▶ INSTRUCTIONS FOR THE TASK
How many lines of the data contain the string "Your"? Write the number and nothing more.

▶ DATA SHOWN
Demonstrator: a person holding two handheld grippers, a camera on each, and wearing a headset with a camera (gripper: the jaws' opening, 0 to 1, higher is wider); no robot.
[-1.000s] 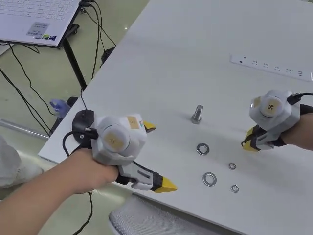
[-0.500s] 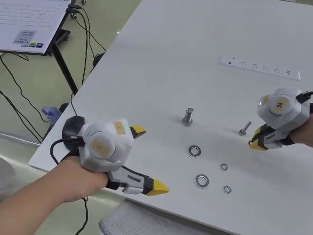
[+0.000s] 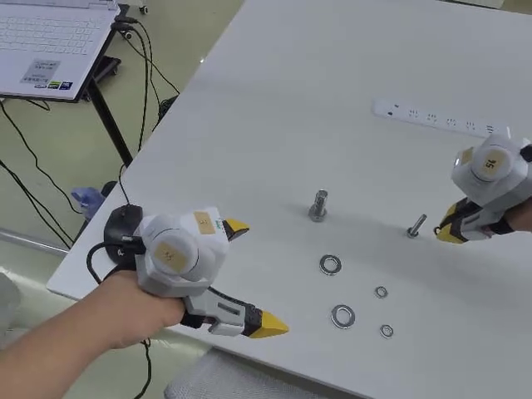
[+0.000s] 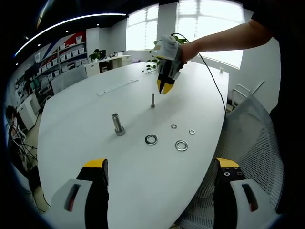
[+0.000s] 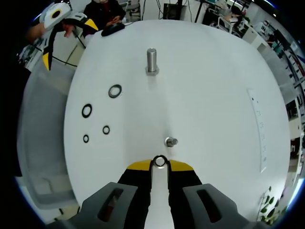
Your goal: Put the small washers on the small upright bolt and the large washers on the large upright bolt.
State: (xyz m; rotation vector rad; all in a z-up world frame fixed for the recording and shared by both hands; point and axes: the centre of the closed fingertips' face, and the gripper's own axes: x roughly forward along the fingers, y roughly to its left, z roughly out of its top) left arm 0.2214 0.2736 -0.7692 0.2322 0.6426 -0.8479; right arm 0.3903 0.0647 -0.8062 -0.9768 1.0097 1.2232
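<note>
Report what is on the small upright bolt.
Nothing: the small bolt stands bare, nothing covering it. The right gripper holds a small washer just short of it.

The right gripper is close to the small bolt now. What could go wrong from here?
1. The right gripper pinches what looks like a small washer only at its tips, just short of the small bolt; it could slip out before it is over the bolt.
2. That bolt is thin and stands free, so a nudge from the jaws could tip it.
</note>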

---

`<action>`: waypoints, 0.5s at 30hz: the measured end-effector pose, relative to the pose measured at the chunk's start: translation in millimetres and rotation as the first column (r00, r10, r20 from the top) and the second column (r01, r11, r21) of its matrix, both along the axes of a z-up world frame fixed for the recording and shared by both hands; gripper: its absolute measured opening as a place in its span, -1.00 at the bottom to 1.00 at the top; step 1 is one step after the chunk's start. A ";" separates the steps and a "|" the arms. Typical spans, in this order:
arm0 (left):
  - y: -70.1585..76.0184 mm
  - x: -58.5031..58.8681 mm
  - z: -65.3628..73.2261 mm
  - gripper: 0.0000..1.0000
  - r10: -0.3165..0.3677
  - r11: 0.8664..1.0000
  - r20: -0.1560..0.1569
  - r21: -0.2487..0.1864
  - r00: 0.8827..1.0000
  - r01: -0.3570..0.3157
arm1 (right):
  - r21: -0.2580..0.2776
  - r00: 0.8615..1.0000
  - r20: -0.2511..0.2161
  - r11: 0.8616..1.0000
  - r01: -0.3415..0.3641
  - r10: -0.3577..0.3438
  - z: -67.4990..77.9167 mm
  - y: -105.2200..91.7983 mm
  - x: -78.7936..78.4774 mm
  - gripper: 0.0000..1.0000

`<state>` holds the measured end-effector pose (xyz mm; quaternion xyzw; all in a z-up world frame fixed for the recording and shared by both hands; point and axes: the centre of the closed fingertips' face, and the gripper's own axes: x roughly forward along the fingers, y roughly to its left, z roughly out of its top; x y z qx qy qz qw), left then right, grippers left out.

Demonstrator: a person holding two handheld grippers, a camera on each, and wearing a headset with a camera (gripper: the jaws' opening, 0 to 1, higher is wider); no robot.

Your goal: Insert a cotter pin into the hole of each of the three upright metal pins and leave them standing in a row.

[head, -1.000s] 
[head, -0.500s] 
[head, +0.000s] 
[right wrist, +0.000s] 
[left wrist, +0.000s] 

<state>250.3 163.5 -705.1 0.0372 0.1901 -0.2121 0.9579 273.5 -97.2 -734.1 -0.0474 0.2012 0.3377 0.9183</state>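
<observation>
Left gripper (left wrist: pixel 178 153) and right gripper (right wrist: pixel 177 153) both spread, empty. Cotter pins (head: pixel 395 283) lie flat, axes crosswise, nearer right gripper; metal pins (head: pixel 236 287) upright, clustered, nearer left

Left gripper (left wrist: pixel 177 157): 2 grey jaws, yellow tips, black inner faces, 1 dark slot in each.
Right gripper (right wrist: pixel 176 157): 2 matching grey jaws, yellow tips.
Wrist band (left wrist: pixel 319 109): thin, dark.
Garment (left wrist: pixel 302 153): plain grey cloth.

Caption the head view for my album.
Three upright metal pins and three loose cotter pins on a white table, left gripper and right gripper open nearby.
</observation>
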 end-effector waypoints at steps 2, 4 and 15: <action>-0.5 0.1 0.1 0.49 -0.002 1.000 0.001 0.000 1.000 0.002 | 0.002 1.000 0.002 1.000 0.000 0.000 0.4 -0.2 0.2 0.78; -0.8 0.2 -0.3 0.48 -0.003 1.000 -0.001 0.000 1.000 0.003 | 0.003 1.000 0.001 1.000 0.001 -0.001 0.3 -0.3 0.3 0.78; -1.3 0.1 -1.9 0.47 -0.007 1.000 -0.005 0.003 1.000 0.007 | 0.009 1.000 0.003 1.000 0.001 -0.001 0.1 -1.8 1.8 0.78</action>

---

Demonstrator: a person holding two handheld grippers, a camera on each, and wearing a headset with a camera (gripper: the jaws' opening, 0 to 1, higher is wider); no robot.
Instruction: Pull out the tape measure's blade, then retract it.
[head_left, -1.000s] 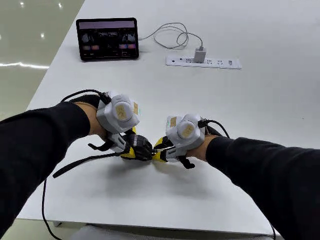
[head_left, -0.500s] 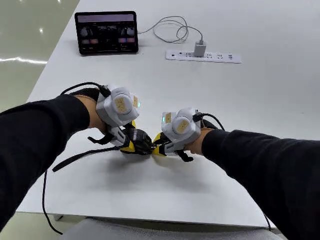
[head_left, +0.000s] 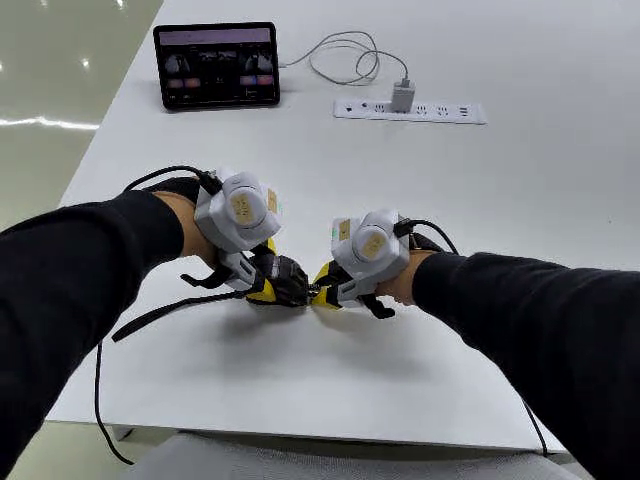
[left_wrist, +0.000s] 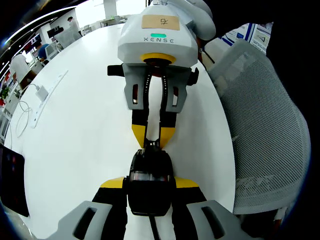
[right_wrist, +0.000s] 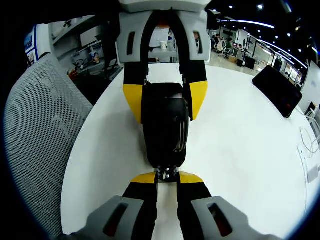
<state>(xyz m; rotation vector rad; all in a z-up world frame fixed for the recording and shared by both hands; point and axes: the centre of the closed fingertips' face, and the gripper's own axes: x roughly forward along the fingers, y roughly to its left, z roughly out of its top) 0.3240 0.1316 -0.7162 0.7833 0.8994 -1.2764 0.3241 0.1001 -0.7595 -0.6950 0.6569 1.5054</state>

▶ RESULT
2